> [Goal of the exercise]: This calls for a word-for-word copy of all the data, with each picture removed.
================================
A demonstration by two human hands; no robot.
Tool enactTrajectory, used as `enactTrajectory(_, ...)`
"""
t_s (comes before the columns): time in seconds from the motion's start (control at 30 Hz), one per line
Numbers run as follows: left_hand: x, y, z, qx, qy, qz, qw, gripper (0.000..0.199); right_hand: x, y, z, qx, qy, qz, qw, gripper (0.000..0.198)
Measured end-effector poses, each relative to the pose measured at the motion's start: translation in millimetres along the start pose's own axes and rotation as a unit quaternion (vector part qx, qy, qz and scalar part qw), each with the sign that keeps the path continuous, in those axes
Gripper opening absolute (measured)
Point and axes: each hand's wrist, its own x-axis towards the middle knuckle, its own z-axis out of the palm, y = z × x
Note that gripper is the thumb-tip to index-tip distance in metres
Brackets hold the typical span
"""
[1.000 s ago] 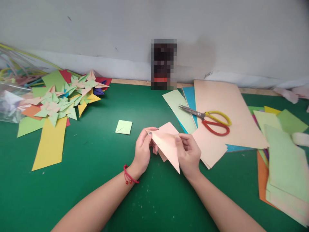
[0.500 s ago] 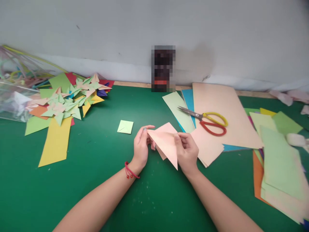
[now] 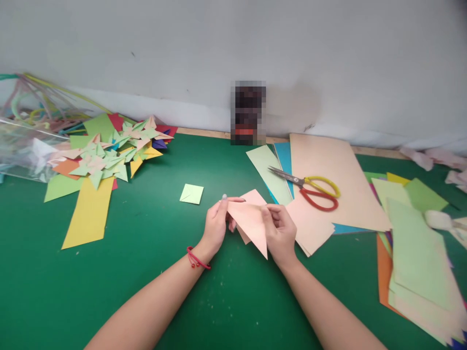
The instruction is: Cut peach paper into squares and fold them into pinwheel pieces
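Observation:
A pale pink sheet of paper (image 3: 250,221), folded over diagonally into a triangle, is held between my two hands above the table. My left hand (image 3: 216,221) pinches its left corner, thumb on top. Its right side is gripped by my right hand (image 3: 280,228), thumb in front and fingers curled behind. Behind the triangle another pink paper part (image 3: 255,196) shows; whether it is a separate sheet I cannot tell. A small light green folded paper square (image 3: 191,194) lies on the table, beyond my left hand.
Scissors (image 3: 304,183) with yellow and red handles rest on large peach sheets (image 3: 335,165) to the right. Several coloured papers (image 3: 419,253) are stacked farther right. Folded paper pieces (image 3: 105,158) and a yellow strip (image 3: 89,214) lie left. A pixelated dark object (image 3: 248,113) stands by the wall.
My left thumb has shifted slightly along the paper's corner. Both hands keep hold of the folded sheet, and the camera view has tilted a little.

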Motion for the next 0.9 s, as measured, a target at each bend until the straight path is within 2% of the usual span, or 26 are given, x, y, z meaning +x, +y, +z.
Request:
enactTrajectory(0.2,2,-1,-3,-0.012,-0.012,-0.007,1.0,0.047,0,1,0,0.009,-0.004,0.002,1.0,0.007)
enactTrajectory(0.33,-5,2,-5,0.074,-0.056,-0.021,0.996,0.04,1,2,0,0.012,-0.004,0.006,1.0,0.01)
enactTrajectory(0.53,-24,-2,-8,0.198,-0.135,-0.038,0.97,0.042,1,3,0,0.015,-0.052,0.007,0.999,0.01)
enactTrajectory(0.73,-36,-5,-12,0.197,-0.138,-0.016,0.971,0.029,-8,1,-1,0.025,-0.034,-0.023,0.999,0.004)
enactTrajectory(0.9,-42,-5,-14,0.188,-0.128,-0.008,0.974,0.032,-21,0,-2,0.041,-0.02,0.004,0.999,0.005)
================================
> [Result of this exercise]:
A demonstration by two human hands; no robot.
Tool enactTrajectory, used as `enactTrajectory(_, ...)`
"""
t_s (comes before the columns): time in seconds from the motion's start (control at 30 Hz), one per line
Numbers run as follows: left_hand: x, y, z, qx, qy, qz, qw, gripper (0.000..0.199); right_hand: x, y, z, qx, qy, qz, qw, gripper (0.000..0.198)
Measured end-effector poses, each relative to the pose measured at the motion's start: translation in millimetres along the start pose's own axes and rotation as a unit quaternion (vector part qx, qy, qz and scalar part qw), each with the sign that keeps the path continuous, in those axes
Gripper opening absolute (measured)
Point and axes: each hand's wrist, its own x-axis towards the middle knuckle, its own z-axis out of the palm, y = z × x
Note that gripper is the thumb-tip to index-tip distance in metres
Brackets hold the typical span
"""
[1.000 s ago] 
[0.500 s ago] 
[now] 
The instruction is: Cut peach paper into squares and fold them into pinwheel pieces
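Observation:
A pale pink sheet of paper (image 3: 250,221), folded over diagonally into a triangle, is held between my two hands above the table. My left hand (image 3: 216,221) pinches its left corner, thumb on top. Its right side is gripped by my right hand (image 3: 280,228), thumb in front and fingers curled behind. Behind the triangle another pink paper part (image 3: 255,196) shows; whether it is a separate sheet I cannot tell. A small light green folded paper square (image 3: 191,194) lies on the table, beyond my left hand.
Scissors (image 3: 304,183) with yellow and red handles rest on large peach sheets (image 3: 335,165) to the right. Several coloured papers (image 3: 419,253) are stacked farther right. Folded paper pieces (image 3: 105,158) and a yellow strip (image 3: 89,214) lie left. A pixelated dark object (image 3: 248,113) stands by the wall.
My left thumb has shifted slightly along the paper's corner. Both hands keep hold of the folded sheet, and the camera view has tilted a little.
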
Motion for the next 0.9 s, as measured, a target at each bend until the straight path is within 2% of the usual span, or 26 are given, x, y, z meaning +x, +y, +z.
Request:
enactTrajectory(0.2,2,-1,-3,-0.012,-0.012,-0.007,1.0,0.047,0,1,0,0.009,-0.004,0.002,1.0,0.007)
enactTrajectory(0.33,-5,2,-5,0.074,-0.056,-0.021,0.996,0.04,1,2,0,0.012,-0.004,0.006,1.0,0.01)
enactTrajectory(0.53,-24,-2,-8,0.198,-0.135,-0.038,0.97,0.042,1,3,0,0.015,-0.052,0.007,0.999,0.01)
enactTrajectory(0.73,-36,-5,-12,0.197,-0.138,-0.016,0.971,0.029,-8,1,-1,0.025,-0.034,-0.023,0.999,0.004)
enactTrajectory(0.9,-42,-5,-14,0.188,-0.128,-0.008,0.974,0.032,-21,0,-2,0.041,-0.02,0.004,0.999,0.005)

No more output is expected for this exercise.